* What to work on
Up to and including the line containing "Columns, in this", please reproduce the lines of the listing below, starting from the top.

* Source material
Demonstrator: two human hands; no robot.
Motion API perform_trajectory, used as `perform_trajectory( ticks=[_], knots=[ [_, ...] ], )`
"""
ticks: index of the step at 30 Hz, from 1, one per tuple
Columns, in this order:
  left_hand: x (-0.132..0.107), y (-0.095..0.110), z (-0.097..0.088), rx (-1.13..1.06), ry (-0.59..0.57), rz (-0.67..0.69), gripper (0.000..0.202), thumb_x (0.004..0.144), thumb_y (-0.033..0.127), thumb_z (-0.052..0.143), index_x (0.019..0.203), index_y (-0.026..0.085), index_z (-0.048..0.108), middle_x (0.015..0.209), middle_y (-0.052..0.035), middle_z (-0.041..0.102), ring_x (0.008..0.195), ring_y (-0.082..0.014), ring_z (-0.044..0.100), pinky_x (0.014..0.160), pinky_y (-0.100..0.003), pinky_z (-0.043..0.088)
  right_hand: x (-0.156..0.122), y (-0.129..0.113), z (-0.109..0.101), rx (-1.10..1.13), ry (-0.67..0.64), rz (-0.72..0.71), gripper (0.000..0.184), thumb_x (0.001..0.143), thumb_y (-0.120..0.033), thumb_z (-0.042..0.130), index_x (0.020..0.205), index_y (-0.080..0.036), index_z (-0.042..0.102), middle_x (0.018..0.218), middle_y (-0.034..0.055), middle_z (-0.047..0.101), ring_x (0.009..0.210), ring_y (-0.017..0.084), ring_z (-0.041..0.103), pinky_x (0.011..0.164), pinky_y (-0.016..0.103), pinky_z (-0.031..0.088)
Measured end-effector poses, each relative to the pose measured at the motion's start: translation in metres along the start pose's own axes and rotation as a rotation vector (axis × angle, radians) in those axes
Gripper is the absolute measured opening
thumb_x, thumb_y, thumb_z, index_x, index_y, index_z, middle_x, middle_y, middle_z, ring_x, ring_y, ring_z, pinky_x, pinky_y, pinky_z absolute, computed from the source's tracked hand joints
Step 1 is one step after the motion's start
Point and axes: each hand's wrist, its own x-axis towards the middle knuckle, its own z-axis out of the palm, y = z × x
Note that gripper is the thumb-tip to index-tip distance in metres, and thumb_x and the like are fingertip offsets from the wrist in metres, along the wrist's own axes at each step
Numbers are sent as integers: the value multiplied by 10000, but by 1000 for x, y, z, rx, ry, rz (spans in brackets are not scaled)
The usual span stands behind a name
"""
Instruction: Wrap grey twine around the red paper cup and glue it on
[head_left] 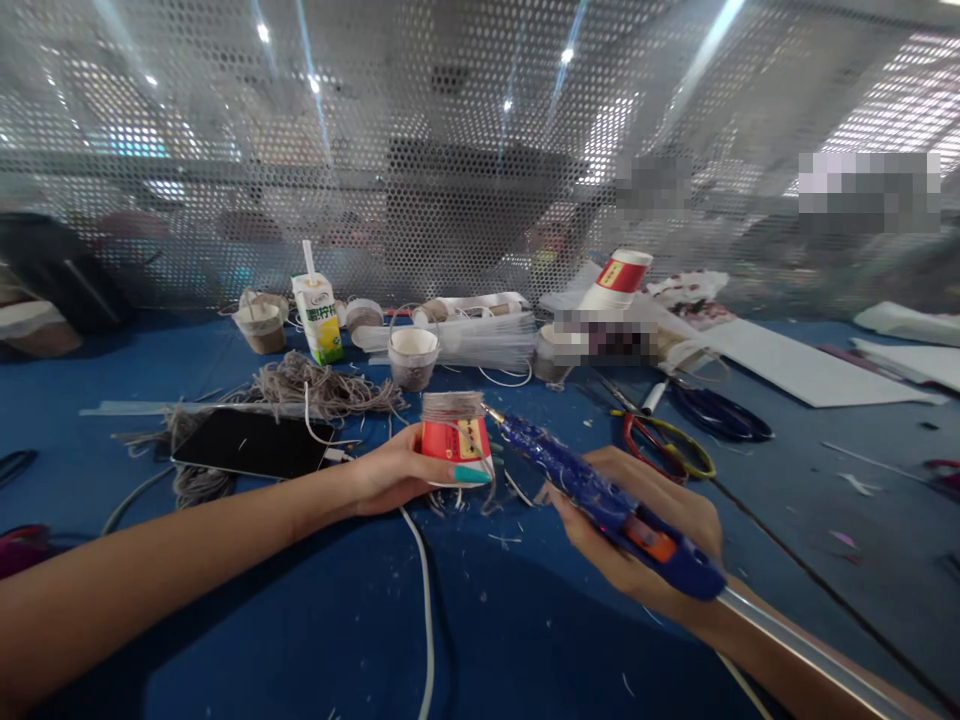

* Result for this task
Demonstrator: two human hands; no robot.
Motion API perform_trajectory, used as `perform_trajectory( ticks=[_], knots=[ [_, ...] ], )`
"""
ticks: index of the step at 30 Hz, from 1, one per tuple
Columns, in this order:

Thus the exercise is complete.